### What the task asks
Please reproduce all entries word for word and omit their pictures.

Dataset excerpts
:::
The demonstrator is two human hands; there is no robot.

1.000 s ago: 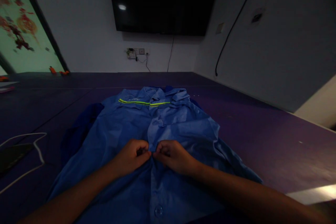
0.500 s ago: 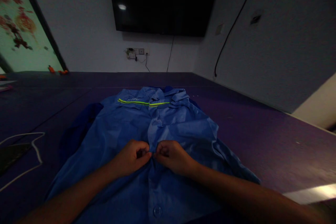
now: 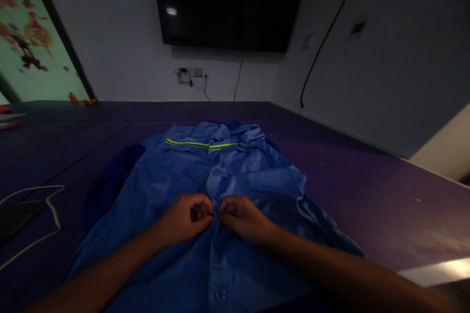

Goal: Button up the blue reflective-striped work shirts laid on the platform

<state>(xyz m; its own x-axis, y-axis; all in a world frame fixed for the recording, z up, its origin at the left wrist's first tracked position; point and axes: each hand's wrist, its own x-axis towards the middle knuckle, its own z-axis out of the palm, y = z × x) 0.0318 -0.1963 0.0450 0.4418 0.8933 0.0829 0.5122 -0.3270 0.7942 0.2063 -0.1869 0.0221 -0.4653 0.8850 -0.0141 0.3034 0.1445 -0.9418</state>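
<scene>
A blue work jacket (image 3: 172, 176) lies front side up, its collar away from me and a yellow-green stripe across the chest. My left hand (image 3: 189, 217) pinches the left side of its front opening. Close beside it, my right hand (image 3: 242, 217) pinches the right side of the same placket, thumb against fingers. My fingertips almost meet at the middle seam, and whatever small part they grip there is hidden. Below my hands a round button (image 3: 221, 295) shows on the placket near the hem.
The jacket rests on a purple surface (image 3: 330, 166). A dark flat object (image 3: 18, 217) with a white cord (image 3: 53, 212) lies at left. Small orange items (image 3: 90, 101) stand by the far left wall. A large black screen (image 3: 231, 5) hangs above wall sockets (image 3: 198, 73).
Both hands stay at the same spot on the placket with only slight finger shifts. The cloth between the fingertips has moved a little.
</scene>
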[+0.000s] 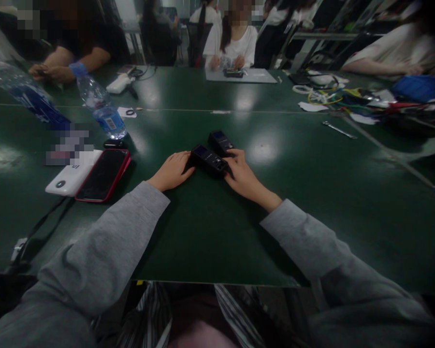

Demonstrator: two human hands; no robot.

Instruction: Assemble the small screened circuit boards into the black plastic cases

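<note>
Two small black box-shaped devices with dark screens and buttons lie close together on the green table. Of these, the near black device (208, 159) is slanted down to the right, and the far black device (220, 141) sits just behind it. My left hand (172, 170) rests at the near device's left end, fingers stretched and thumb apart. On the other side, my right hand (244, 176) closes on the near device's right end. One of its fingers reaches the lower end of the far device. The undersides of both devices are hidden.
To the left lie a red-cased phone (103, 175), a white power bank (72, 171) and a black case (115, 144). Behind them stands a water bottle (103, 108). A wrench (340, 129) and tangled cables (326, 94) lie right. Other people sit across the table (210, 232).
</note>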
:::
### Finished exercise
The demonstrator is two human hands; there is no robot.

1.000 s ago: 
0.500 s ago: 
now: 

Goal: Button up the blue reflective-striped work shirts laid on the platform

<state>(xyz m; its own x-axis, y-axis; all in a world frame fixed for the recording, z up, its origin at the left wrist's first tracked position; point and axes: each hand's wrist, its own x-axis towards the middle knuckle, its own z-axis out of the palm, y = z × x) 0.0318 -0.1963 0.0450 0.4418 0.8933 0.0829 0.5122 -0.3270 0.7942 0.2063 -0.1869 0.0221 -0.4653 0.8850 -0.0141 0.3034 0.1445 -0.9418</state>
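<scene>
A blue work jacket (image 3: 172, 176) lies front side up, its collar away from me and a yellow-green stripe across the chest. My left hand (image 3: 189, 217) pinches the left side of its front opening. Close beside it, my right hand (image 3: 242, 217) pinches the right side of the same placket, thumb against fingers. My fingertips almost meet at the middle seam, and whatever small part they grip there is hidden. Below my hands a round button (image 3: 221, 295) shows on the placket near the hem.
The jacket rests on a purple surface (image 3: 330, 166). A dark flat object (image 3: 18, 217) with a white cord (image 3: 53, 212) lies at left. Small orange items (image 3: 90, 101) stand by the far left wall. A large black screen (image 3: 231, 5) hangs above wall sockets (image 3: 198, 73).
Both hands stay at the same spot on the placket with only slight finger shifts. The cloth between the fingertips has moved a little.
</scene>
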[+0.000s] 

Demonstrator: two human hands; no robot.

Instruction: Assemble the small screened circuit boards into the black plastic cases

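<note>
Two small black box-shaped devices with dark screens and buttons lie close together on the green table. Of these, the near black device (208, 159) is slanted down to the right, and the far black device (220, 141) sits just behind it. My left hand (172, 170) rests at the near device's left end, fingers stretched and thumb apart. On the other side, my right hand (244, 176) closes on the near device's right end. One of its fingers reaches the lower end of the far device. The undersides of both devices are hidden.
To the left lie a red-cased phone (103, 175), a white power bank (72, 171) and a black case (115, 144). Behind them stands a water bottle (103, 108). A wrench (340, 129) and tangled cables (326, 94) lie right. Other people sit across the table (210, 232).
</note>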

Nothing further is required by the exercise.